A Review of Tactics, Techniques, and Procedures (TTPs) of MITRE Framework for Business Email Compromise (BEC) Attacks

A Review of Tactics, Techniques, and Procedures (TTPs) of MITRE Framework for Business Email Compromise (BEC) Attacks

Blog Article

The MITRE ATT&CK (Registered trademark) framework is a globally recognized repository of adversarial Tactics, Techniques, and Procedures (TTPs) based on real-world cyber threats.It provides a model for analyzing attack behaviors and enhancing incident attribution.Business Email citronella horse shampoo Compromise (BEC) frauds, a growing cyber threat, exploit email communications for financial gain.However, the MITRE framework is not widely used for BEC, as no custom matrix has been developed specifically for these attacks.This study maps the TTPs used by BEC Threat Actors (TA) within the MITRE ATT&CK framework.

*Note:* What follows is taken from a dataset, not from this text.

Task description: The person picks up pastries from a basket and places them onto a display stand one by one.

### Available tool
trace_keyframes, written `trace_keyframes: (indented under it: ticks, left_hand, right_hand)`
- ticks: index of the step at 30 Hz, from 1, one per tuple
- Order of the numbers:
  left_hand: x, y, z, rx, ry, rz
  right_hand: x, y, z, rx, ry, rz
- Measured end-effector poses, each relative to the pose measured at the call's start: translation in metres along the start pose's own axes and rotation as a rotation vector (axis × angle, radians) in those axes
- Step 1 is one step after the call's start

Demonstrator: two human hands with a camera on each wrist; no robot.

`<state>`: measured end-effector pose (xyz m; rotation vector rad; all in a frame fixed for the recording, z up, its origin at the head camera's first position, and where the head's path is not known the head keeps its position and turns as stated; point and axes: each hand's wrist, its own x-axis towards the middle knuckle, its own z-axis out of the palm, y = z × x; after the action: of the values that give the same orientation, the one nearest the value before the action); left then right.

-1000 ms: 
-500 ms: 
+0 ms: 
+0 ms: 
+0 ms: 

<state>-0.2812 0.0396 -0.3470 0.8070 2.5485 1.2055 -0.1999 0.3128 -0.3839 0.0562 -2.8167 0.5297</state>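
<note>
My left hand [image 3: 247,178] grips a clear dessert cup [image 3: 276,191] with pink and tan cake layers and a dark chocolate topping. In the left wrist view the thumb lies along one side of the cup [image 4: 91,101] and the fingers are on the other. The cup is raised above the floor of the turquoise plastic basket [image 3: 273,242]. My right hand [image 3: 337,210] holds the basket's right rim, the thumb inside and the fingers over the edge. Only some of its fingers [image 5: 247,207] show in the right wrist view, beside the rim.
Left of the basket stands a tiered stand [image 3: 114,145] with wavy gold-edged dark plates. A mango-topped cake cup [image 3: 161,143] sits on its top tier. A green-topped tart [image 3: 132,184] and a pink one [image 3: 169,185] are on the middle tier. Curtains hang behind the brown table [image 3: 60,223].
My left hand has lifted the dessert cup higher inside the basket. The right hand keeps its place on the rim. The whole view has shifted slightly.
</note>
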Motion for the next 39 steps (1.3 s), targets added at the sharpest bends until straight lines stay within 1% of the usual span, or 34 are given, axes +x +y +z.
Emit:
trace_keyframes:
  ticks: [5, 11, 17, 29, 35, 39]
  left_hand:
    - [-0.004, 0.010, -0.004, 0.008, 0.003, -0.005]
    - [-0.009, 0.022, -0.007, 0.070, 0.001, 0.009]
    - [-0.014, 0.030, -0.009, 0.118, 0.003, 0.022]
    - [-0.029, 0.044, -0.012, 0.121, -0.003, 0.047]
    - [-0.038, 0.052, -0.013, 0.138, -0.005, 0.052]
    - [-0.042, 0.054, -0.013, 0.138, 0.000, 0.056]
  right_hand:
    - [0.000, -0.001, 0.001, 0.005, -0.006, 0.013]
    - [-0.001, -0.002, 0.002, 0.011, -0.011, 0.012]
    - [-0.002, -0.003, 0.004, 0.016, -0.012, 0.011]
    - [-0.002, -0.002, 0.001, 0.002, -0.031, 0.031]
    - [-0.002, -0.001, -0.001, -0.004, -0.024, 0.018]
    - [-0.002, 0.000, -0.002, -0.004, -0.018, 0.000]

The methodology included a review of academic literature, Cyber Threat Intelligence (CTI) reports, and real-world incident response data from INCIDE Digital Data S.L.A total of 10 tactics, 34 techniques, and 46 sub-techniques were identified, with 5 new sub-techniques proposed to address gaps, particularly in mailbox manipulation and defense evasion.Additionally, Privilege Escalation, Lateral Movement, and Credential Access tactics were merged due to overlapping techniques, while the Execution tactic was excluded as it is not central to BEC attacks.To demonstrate the utility of the framework, we navy drapery fabric characterized two real-world TAs: Cosmic Lynx, a sophisticated actor targeting multinational organizations, and Chiffon Herring, a smaller-scale attacker employing simpler methods.

These case studies highlight the framework’s adaptability for analyzing diverse TA profiles and its potential to support improved incident attribution, detection, and prevention strategies.